2.    Forecast your Finances with Practical Considerations

Cash flow timing in a commission-based model is very different from the cash flow from a fee-based model. Detailed expense and income projections are essential in the transition to a fee-based model as you can better plan for a complete or gradual drop of commissions. Especially because of the definite income lag from the start.

If it’s going to affect your personal earnings, you better know it from the very beginning. Projections are much more helpful when practical considerations are not overlooked because there are many ways to start. You could decide to start your own solo RIA or join an existing RIA depending on which approach fits you better.

3.    Become a Dual-Registered or Hybrid Advisor

For your planned transition to begin, you need to become

eligible to carry out your fee-based business.
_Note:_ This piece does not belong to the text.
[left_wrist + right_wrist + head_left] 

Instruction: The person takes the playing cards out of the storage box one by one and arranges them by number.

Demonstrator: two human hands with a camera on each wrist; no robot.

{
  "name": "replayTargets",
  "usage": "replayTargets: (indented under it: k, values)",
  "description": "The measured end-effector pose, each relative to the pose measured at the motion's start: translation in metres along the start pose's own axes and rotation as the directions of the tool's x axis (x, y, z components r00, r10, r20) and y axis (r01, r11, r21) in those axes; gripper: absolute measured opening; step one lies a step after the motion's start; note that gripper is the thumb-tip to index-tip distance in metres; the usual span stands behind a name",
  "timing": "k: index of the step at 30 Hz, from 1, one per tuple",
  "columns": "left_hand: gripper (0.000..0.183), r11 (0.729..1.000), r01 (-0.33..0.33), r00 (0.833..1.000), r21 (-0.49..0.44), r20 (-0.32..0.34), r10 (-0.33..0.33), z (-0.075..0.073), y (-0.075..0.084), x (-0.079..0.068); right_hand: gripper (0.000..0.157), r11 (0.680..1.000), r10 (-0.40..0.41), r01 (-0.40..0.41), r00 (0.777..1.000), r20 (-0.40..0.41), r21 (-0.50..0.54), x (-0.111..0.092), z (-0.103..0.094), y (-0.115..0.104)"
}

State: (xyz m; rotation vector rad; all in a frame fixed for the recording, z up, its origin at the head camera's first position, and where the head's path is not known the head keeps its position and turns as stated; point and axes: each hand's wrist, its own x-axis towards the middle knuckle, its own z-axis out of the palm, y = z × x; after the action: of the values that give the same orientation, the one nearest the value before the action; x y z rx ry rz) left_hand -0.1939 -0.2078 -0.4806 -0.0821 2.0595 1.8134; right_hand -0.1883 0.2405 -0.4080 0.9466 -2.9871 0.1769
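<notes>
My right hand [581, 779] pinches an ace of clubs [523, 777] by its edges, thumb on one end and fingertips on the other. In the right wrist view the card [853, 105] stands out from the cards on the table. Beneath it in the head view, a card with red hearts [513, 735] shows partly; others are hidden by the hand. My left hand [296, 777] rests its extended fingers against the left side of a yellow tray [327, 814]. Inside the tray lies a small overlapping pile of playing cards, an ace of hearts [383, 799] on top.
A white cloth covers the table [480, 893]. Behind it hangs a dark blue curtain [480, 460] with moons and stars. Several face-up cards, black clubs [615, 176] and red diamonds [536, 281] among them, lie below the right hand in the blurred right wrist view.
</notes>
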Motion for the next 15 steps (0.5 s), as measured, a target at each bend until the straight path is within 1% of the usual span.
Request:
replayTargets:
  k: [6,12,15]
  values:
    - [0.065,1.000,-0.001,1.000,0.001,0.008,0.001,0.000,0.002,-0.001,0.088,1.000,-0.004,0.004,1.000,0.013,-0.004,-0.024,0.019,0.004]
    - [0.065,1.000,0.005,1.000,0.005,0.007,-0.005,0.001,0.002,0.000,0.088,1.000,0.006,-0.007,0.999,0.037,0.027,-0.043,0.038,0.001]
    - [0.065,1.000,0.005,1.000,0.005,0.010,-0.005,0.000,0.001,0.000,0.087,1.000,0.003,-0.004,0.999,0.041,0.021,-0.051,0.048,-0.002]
So, you will have to become a “dual registered” advisor with your corporate RIA or the more appealing option of a “hybrid” advisor by forming your own RIA.

Getting the necessary authorization normally requires that you have the Series 65 license. It kick-starts the transition which then moves to the issue of retaining or disposing of former commission-based clients. Finding an interesting way to transition your existing book of business to the new fee-based model or retaining its commission format is going to be key to your success. Malvern Capital Management can help you get through this step like an expert.
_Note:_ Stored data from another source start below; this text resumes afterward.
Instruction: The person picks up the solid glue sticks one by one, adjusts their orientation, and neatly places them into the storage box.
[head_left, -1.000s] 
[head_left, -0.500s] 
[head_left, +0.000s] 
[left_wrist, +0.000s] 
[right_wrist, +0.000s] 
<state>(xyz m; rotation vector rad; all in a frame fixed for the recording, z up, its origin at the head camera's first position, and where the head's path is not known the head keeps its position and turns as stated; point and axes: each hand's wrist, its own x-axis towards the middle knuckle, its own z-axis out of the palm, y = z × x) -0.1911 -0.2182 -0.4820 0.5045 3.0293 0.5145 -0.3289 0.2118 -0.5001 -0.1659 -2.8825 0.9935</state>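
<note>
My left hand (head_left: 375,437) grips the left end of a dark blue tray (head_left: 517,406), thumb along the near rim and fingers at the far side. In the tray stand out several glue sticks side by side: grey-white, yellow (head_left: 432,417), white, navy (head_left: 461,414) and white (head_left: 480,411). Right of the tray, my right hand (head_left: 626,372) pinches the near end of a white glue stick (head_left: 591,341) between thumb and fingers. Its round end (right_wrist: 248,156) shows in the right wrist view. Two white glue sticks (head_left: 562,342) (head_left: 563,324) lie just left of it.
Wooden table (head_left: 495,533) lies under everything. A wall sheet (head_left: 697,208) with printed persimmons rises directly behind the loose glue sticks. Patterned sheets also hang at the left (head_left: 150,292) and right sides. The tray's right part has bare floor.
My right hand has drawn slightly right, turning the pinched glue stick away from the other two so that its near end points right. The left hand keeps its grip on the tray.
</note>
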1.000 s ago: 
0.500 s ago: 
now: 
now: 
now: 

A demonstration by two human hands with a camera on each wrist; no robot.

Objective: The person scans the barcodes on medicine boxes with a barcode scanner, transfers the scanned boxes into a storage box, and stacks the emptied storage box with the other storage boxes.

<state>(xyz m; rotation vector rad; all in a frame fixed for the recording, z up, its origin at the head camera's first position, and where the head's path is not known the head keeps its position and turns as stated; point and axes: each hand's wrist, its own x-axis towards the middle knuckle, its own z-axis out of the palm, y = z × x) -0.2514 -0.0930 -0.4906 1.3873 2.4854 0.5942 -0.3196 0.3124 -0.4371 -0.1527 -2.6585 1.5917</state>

4.    Stay Focused on the Bigger Picture with Expansive Financial Planning

Moving your business from commission to fee-based is a big decision and involves more than just a change of your compensation model. Advisors need to understand they are shifting from selling products to the purchasing of services on behalf of their clients. In today’s environment, this at least includes ongoing investment management or monitoring as the minimum standard for an advisory fee.

However, providing substantial personal financial planning advice will help boost the value proposition of your advisory firm and justify your advisory fees. Making sure you keep expanding your advice knowledge or hiring expert support keeps your business on track towards long-term success.

There’s no doubt that it costs more to secure a new client than it does to keeping an existing client. You don’t want to be left behind; there has never been a better time to change your commission business to fee-based.